→ **WHAT NEEDS TO BE DONE**
Each line in the entries that has the word "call" has to be copied.

Collected data entries
*-*-*

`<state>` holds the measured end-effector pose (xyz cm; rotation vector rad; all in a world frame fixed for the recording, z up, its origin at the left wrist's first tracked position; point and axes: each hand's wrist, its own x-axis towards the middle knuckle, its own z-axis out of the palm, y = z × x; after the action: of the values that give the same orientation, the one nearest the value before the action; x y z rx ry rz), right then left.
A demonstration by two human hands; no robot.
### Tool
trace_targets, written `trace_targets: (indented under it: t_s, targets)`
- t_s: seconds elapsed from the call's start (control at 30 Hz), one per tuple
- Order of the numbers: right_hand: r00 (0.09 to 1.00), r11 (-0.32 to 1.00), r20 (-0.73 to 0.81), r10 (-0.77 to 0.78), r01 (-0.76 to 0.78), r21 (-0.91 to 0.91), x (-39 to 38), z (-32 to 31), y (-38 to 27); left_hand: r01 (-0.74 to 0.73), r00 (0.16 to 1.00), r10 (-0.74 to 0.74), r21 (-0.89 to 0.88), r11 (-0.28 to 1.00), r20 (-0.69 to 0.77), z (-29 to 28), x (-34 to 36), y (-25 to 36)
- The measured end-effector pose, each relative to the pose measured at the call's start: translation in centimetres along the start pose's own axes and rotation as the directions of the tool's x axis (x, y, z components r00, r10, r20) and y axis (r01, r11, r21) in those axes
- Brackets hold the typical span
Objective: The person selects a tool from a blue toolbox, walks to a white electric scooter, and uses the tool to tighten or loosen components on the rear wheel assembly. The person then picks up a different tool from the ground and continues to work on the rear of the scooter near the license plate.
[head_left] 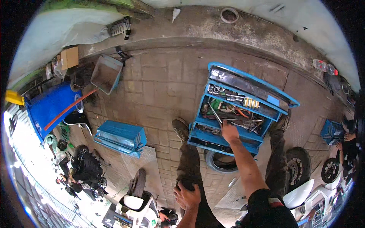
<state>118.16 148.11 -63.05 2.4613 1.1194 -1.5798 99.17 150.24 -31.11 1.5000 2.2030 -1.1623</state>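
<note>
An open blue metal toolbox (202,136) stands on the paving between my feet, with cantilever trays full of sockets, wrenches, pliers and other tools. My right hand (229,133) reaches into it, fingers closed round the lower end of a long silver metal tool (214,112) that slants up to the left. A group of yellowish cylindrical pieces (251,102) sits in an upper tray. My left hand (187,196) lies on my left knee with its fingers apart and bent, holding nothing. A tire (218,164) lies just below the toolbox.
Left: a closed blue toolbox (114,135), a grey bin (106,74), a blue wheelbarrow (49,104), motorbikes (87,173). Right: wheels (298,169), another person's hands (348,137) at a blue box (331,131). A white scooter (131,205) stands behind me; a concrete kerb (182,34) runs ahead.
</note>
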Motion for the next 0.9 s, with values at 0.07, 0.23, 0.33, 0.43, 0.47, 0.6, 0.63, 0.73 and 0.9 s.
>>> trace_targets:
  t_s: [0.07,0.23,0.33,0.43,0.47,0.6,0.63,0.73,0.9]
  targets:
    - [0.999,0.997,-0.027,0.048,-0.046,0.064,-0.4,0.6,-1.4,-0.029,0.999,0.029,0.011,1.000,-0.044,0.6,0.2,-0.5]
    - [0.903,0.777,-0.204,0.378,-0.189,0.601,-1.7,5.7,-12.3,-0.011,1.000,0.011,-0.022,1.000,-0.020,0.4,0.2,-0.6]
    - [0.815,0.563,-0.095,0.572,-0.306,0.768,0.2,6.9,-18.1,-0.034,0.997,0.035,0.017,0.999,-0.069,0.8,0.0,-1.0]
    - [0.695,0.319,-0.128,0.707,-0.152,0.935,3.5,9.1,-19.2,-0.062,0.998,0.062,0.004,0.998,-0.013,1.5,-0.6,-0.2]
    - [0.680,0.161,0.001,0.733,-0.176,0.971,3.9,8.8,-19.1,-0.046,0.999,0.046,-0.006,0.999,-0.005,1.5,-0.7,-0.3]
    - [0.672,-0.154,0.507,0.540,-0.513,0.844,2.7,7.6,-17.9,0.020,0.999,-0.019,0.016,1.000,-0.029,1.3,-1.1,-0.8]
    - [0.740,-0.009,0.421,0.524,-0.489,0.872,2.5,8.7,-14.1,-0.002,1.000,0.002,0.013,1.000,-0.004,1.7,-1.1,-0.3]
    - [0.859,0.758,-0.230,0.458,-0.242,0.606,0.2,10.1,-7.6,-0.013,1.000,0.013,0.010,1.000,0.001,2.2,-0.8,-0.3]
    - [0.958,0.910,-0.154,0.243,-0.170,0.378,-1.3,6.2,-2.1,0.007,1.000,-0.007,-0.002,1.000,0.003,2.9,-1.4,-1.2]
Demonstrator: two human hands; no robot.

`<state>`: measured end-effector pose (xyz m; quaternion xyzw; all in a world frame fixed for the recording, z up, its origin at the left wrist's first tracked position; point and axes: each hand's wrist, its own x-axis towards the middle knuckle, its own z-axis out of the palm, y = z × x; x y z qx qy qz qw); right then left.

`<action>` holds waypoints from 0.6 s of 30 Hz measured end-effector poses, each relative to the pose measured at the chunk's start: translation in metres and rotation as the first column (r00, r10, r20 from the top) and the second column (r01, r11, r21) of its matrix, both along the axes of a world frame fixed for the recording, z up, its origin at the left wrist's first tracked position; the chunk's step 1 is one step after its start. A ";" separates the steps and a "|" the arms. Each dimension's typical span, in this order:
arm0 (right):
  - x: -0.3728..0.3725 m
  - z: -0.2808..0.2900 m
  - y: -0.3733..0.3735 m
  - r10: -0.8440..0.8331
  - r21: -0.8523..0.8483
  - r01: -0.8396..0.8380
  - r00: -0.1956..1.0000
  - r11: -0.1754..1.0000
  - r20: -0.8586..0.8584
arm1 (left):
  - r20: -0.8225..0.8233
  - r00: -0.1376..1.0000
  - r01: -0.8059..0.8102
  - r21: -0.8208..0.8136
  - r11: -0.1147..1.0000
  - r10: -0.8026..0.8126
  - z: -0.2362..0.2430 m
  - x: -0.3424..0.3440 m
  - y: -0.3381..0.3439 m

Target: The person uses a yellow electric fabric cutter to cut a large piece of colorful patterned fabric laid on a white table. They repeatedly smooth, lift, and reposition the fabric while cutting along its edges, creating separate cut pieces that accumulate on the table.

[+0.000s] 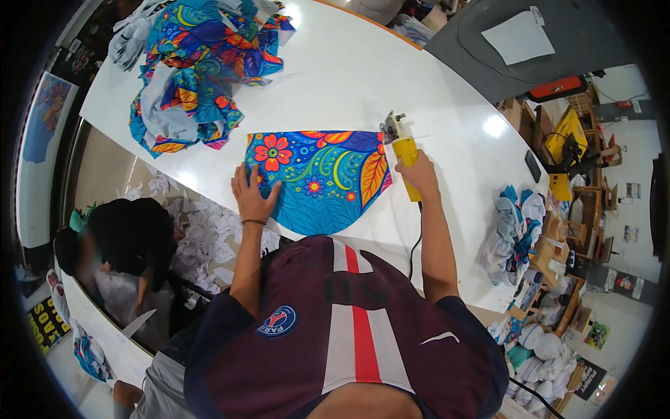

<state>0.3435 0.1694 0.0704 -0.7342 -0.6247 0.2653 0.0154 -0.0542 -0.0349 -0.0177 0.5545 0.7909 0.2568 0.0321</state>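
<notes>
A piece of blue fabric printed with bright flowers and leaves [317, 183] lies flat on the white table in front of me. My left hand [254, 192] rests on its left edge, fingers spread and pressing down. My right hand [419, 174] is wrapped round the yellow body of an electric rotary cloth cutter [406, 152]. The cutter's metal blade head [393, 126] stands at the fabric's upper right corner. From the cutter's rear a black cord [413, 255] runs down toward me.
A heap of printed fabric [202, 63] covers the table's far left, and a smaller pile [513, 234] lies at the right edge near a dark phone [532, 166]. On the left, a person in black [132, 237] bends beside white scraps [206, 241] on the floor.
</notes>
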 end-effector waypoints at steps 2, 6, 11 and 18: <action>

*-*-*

→ **OUTPUT OF THE TASK**
- t_s: seconds elapsed from the call's start (control at 30 Hz), one per tuple
- The measured end-effector pose, each relative to the pose measured at the call's start: translation in centimetres along the start pose's own axes and rotation as the directions of the tool's x axis (x, y, z components r00, r10, r20) and y axis (r01, r11, r21) in those axes

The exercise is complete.